::: Task input

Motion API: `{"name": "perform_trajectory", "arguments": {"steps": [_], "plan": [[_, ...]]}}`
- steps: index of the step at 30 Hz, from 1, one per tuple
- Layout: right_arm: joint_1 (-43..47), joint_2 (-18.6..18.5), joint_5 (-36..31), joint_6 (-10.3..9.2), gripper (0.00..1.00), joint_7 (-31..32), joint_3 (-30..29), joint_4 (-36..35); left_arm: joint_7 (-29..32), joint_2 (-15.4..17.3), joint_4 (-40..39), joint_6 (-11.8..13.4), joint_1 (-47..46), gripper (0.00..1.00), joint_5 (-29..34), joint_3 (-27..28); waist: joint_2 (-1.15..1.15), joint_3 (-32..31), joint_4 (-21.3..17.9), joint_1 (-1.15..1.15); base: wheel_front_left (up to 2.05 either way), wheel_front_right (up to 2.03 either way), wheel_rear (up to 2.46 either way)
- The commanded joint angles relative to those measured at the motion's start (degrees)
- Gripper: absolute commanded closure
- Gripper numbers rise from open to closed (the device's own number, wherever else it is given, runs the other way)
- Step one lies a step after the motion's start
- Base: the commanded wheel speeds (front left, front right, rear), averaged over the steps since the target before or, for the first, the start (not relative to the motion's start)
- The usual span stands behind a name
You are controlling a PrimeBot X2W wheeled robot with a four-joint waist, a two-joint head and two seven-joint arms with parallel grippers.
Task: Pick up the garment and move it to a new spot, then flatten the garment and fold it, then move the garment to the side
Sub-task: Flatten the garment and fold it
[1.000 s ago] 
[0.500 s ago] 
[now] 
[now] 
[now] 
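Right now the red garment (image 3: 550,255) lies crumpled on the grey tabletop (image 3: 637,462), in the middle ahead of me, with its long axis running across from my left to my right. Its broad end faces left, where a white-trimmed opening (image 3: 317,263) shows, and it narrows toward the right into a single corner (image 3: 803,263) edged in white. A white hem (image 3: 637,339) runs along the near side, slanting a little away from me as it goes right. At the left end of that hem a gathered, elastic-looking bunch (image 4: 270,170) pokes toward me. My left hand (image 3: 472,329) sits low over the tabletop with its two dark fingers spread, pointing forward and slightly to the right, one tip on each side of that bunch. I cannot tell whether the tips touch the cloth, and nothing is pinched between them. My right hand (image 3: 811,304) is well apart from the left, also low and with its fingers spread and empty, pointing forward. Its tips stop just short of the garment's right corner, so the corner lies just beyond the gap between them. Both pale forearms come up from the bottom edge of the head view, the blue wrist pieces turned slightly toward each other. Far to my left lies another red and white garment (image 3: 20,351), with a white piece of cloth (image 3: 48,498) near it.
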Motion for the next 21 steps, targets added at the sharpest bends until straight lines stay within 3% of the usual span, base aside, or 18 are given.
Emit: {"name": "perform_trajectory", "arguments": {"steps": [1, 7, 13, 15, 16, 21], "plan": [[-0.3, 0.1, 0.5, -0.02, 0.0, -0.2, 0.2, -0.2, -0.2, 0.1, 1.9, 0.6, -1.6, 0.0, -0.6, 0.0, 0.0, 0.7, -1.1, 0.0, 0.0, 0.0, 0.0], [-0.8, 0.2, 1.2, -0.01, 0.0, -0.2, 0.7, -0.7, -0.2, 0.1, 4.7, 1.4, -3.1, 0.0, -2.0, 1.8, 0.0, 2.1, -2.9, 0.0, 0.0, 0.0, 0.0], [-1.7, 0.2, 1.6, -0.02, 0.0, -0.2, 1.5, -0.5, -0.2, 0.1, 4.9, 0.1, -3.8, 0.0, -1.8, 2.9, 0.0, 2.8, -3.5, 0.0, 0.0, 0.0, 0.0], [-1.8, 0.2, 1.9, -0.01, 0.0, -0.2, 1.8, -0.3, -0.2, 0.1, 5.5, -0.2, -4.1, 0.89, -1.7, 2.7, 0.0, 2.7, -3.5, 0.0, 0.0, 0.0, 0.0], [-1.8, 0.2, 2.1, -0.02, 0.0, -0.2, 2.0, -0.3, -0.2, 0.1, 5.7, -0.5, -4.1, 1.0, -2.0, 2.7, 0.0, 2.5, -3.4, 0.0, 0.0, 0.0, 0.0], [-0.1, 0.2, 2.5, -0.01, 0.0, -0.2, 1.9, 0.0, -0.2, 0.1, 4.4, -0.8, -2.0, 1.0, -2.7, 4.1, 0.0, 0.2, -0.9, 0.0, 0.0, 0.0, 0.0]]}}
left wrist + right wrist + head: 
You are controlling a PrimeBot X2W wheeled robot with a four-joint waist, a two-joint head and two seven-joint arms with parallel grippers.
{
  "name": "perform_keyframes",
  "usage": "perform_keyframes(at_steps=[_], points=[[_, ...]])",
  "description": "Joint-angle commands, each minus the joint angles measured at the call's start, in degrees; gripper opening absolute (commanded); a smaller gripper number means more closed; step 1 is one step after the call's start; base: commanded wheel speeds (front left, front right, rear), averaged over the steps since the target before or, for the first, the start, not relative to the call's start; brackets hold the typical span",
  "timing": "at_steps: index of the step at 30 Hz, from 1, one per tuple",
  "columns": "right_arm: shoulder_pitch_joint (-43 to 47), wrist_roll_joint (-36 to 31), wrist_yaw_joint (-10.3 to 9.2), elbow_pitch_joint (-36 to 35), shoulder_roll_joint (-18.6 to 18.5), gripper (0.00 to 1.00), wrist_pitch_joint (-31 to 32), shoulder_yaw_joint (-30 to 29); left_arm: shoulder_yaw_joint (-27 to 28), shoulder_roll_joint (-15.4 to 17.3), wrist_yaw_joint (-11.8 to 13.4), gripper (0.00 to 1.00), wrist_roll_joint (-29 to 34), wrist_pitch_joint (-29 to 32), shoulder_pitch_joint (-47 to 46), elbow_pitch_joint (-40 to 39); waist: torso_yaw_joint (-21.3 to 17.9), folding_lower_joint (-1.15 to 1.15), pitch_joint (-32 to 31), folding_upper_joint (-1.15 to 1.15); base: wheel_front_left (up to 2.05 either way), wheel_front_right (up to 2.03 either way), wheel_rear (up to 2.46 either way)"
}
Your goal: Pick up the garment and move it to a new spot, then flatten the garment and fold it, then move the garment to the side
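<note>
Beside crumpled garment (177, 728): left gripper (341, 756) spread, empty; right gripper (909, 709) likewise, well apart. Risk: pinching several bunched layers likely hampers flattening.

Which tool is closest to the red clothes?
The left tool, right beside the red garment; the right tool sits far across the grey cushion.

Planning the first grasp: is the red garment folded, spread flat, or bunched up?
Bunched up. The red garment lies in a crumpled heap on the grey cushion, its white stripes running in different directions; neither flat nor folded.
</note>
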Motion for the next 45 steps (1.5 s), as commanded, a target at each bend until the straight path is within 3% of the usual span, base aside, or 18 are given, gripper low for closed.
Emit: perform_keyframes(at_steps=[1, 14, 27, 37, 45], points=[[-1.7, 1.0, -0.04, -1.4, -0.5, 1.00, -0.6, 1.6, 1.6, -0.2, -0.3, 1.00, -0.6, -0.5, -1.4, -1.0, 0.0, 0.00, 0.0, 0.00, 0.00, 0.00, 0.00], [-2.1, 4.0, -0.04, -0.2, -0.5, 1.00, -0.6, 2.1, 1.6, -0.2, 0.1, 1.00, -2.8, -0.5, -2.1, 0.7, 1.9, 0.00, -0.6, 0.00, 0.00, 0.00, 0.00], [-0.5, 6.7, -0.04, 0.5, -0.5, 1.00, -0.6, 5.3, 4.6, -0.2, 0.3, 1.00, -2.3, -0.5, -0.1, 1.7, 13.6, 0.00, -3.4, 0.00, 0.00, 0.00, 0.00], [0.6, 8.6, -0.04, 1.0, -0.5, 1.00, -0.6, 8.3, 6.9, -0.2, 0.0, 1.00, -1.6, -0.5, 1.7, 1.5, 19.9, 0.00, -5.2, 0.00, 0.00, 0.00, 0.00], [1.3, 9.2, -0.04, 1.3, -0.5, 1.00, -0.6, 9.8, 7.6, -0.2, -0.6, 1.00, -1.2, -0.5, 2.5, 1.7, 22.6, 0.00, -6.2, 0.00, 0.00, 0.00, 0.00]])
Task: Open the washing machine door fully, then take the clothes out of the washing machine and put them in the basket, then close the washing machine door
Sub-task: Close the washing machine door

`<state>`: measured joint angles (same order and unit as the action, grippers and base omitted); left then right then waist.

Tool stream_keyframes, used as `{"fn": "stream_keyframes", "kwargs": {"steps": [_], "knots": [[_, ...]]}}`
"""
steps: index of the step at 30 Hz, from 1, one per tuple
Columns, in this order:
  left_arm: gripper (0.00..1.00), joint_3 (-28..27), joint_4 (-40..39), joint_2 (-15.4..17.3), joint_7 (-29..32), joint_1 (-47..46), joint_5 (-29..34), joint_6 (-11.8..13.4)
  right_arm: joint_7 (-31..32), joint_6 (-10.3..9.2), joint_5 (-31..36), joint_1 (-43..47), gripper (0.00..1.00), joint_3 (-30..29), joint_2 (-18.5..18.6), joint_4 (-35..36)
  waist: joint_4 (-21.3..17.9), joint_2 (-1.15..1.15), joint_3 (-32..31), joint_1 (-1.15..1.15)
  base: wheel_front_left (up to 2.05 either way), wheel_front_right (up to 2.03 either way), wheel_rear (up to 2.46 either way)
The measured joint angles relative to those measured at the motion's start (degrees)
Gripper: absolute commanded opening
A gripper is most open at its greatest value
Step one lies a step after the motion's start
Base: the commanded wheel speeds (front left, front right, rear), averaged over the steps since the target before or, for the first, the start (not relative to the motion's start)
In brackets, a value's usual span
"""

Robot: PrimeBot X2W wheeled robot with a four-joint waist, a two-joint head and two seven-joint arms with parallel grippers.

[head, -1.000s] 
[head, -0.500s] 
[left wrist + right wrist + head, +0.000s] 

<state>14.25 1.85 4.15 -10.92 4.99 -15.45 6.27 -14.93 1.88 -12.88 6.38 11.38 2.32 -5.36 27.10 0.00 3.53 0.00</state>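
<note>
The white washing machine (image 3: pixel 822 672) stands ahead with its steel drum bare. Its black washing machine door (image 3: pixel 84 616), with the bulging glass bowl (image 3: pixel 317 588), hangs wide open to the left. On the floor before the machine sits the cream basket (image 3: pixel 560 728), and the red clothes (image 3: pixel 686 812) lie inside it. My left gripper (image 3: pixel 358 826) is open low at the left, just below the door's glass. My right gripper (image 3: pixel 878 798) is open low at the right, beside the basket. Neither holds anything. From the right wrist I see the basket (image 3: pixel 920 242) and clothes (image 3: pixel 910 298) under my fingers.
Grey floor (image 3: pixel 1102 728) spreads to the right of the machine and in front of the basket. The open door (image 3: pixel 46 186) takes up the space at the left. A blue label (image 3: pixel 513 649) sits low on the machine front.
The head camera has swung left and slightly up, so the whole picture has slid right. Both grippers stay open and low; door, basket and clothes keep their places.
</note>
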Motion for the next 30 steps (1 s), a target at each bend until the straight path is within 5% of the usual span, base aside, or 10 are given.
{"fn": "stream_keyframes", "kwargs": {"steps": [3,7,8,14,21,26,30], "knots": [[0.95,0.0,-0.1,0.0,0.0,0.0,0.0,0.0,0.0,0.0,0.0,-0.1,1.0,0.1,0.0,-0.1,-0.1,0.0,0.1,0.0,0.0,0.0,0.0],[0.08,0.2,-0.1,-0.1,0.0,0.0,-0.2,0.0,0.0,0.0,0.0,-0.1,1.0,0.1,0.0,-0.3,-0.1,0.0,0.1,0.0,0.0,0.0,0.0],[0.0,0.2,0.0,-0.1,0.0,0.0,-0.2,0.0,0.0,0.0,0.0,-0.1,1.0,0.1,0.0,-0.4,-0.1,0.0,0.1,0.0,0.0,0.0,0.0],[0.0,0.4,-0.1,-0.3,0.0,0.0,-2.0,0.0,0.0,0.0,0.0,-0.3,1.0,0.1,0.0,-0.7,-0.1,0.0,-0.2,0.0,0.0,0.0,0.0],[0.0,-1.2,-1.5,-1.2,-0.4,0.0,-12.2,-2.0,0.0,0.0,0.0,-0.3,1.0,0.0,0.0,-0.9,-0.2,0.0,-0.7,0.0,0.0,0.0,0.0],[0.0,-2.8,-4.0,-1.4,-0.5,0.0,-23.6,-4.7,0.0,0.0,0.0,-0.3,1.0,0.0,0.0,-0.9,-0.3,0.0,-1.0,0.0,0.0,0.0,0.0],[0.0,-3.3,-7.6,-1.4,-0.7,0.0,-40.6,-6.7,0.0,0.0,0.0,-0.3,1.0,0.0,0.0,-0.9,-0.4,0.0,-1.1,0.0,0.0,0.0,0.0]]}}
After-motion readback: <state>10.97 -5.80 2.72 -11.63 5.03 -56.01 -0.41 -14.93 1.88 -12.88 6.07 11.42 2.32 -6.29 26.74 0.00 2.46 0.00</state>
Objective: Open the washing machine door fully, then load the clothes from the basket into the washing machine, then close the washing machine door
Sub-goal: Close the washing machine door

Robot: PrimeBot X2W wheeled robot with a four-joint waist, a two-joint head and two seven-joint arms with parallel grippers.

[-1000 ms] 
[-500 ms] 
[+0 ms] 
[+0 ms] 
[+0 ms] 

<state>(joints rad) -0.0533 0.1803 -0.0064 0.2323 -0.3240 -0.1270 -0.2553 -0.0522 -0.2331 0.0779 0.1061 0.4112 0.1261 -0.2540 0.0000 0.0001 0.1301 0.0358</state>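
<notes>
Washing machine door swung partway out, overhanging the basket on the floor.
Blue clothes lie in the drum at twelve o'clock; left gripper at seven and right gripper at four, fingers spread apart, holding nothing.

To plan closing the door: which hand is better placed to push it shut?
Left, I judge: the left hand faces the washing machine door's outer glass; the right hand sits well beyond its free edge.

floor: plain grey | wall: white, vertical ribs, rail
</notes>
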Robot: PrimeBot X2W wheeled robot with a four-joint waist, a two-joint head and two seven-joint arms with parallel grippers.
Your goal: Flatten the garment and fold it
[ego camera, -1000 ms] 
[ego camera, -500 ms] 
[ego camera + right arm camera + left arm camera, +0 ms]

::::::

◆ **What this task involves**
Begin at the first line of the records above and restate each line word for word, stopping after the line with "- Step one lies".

◆ **Solution for this task**
Motion API: `{"name": "perform_trajectory", "arguments": {"steps": [_], "plan": [[_, ...]]}}`
- steps: index of the step at 30 Hz, from 1, one per tuple
- Layout: right_arm: joint_1 (-43..47), joint_2 (-18.6..18.5), joint_5 (-36..31), joint_6 (-10.3..9.2), gripper (0.00..1.00), joint_7 (-31..32), joint_3 (-30..29), joint_4 (-36..35); left_arm: joint_7 (-29..32), joint_2 (-15.4..17.3), joint_4 (-40..39), joint_6 (-11.8..13.4), joint_1 (-47..46), gripper (0.00..1.00), joint_5 (-29..34), joint_3 (-27..28); waist: joint_2 (-1.15..1.15), joint_3 (-32..31), joint_4 (-21.3..17.9), joint_1 (-1.15..1.15); base: wheel_front_left (up to 2.05 either way), wheel_front_right (up to 2.03 either way), wheel_rear (up to 2.46 either way)
- The commanded joint angles relative to those measured at the motion's start (degrees)
- Gripper: absolute commanded closure
- Gripper numbers rise from open to closed (the device's own number, wherever else it is given, runs the other way)
- Step one lies a step after the motion's start

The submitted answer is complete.